The point of sexual intimacy is to grow as a couple. If one of you isn’t enjoying the experience or something makes you feel uncomfortable, it takes away the benefits of intimacy and can make your sex life something you resent, rather than something that brings you closer to your partner.
As a woman, it can sometimes be difficult to negotiate your sexual boundaries—but it doesn’t have to be. If you’re worried about speaking up and how it might affect your relationship, that’s the first “roadblock” to overcome.
With that in mind, let’s look at a few ways women can negotiate sexual boundaries in your relationship so you can strengthen your bond and your intimacy level with your partner.
Know What You Really Want
Before you even discuss your boundaries with your partner, it’s important to know what you really want. You might be experiencing things that make you uncomfortable, or just things you’re not interested in. But until you can sit down and determine what you want and don’t want, you’re going to have a hard time negotiating.
The more your partner knows about your desires—including your likes and dislikes, the more willing they’ll be to respect them. So, make sure you have a firm understanding of your true desires and what you’re willing to express before bringing those feelings to your partner.
When you’re ready to have that conversation, don’t leave your partner out. Once you’ve expressed your own desires, ask about theirs. You might be more on the same page than you realize. But, if you haven’t talked about it yet, it could leave your sexual relationship in “limbo”.
Doing vs. Trying
When you’re setting up boundaries, there are some things you’re going to be willing to do and some things you might be willing to try.
The things you’re willing to do are usually somewhere in line with your own desires. Again, you and your partner might have more in common with those desires than you realize. By talking to each other about the things you’re willing to do, it can provide a sense of relief and excitement for you both.
Once you’ve established that, discuss what you’re willing to try. These are typically things you may not have tried before because of miscommunication or even because of hesitation. But, if your partner wants to try them and you’re willing, it’s okay to work through the experiences together.
Be Okay With Saying No
Perhaps the hardest part of negotiating your sexual boundaries is learning how to say “no”. There is a common misconception that if a woman isn’t giving in to the desires of her male partner, he’ll become upset, frustrated, or even angry.

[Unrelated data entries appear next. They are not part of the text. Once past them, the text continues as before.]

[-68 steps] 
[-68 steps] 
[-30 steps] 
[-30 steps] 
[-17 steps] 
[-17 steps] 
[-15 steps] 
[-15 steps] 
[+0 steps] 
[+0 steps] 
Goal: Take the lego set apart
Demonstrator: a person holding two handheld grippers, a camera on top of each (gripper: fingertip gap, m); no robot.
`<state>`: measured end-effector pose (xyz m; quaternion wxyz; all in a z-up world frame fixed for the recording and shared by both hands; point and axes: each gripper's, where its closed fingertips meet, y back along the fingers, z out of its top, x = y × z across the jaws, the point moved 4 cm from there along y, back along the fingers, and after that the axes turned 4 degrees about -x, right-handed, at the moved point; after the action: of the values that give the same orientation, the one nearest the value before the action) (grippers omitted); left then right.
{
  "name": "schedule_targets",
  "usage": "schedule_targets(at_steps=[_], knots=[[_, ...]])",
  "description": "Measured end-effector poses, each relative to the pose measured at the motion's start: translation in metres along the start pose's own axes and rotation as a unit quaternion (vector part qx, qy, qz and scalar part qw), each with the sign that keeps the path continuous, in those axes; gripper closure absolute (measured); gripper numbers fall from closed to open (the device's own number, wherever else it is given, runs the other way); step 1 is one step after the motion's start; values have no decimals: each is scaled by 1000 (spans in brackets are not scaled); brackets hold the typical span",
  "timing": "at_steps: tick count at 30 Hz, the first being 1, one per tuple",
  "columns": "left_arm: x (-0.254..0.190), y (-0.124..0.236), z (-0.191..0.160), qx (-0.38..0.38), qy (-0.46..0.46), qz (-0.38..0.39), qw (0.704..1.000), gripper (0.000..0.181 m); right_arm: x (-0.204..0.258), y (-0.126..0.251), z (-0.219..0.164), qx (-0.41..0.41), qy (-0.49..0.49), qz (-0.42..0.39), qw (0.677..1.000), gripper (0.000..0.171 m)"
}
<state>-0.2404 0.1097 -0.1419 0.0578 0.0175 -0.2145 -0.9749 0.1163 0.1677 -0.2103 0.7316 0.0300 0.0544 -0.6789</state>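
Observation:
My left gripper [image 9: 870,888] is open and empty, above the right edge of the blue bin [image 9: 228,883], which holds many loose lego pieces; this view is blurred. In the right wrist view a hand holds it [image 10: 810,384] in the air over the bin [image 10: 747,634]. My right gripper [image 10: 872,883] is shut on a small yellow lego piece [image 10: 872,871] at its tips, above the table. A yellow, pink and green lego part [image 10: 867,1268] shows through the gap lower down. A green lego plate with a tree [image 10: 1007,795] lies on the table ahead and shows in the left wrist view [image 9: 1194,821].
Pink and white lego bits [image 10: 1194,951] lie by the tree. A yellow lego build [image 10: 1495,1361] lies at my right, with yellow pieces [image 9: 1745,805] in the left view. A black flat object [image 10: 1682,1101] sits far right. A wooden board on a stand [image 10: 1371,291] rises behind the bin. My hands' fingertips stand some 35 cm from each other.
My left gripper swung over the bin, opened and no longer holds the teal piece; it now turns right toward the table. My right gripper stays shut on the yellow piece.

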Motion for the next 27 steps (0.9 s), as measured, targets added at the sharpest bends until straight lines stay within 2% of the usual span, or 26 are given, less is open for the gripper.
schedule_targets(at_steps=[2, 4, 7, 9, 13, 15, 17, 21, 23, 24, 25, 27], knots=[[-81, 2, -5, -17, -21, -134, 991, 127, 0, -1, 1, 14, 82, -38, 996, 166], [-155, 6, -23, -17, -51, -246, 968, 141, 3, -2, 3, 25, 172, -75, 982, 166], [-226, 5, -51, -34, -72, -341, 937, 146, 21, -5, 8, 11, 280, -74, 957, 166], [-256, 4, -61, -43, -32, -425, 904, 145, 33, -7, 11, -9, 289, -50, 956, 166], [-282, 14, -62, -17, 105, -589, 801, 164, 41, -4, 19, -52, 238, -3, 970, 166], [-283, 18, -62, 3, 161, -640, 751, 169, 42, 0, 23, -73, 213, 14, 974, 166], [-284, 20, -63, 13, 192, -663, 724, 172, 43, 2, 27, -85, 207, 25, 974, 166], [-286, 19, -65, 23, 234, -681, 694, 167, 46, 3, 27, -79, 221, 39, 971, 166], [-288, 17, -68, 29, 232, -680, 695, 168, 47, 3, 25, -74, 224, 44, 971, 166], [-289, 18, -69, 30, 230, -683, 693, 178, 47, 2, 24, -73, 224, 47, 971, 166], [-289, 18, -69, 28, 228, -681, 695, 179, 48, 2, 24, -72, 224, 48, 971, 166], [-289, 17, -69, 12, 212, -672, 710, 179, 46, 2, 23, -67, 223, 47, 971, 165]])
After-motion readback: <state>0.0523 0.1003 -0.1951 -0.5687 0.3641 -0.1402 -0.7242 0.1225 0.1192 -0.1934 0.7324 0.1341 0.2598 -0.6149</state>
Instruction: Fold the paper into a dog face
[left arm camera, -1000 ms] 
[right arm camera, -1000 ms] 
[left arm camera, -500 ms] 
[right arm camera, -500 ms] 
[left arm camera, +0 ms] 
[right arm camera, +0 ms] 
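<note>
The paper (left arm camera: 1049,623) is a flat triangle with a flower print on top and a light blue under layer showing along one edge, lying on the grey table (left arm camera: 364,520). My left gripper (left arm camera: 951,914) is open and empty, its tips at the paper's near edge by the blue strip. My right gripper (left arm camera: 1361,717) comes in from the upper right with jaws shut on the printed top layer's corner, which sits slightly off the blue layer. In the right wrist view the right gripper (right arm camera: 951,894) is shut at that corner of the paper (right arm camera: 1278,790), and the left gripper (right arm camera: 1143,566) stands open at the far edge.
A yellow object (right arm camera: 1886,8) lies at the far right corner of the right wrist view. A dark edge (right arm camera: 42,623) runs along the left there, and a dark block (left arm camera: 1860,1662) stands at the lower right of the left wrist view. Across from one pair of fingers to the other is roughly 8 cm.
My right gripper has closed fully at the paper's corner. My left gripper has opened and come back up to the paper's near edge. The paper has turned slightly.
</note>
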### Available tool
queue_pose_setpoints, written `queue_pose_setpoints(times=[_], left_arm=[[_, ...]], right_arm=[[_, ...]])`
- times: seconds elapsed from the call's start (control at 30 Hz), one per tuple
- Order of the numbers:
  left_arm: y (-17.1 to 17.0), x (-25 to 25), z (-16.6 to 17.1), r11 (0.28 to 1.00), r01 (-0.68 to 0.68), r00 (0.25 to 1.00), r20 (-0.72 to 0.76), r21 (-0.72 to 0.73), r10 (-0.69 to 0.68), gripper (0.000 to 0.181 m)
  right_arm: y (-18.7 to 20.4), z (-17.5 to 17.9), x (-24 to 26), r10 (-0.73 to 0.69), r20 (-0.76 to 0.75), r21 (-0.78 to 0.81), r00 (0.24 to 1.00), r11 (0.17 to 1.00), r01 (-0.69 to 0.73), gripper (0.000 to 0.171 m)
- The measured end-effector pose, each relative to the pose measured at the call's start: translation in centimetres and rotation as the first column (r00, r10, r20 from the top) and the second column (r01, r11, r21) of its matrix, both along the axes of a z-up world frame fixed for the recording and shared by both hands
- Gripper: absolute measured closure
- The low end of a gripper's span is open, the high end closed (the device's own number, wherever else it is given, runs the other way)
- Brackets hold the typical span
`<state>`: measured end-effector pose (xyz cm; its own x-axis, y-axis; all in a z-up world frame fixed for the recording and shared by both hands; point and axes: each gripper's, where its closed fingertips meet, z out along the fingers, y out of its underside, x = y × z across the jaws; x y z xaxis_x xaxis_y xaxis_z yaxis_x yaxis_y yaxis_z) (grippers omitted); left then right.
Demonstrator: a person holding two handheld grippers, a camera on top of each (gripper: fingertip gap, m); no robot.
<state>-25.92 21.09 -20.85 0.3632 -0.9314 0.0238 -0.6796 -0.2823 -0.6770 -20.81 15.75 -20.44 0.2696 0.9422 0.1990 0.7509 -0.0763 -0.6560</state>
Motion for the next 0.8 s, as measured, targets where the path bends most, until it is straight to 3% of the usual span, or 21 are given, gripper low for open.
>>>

If you have a partner that gets upset when you say “no” to certain things, that can seriously damage your intimacy, regardless of what you’re willing to try. Sharing what you’re uncomfortable with or what you’re not willing to do is less likely to hurt or offend your partner when you’re open and honest about it.
Don’t wait until you’ve done something you’ll regret. Not only can that cause trouble in your relationship, but it could make your partner feel worse.
Unfortunately, sexual boundaries can be a difficult subject to navigate. But if you’re willing to stand firm in your convictions and speak openly with your partner, you can negotiate your wants and limits in a healthy, effective way.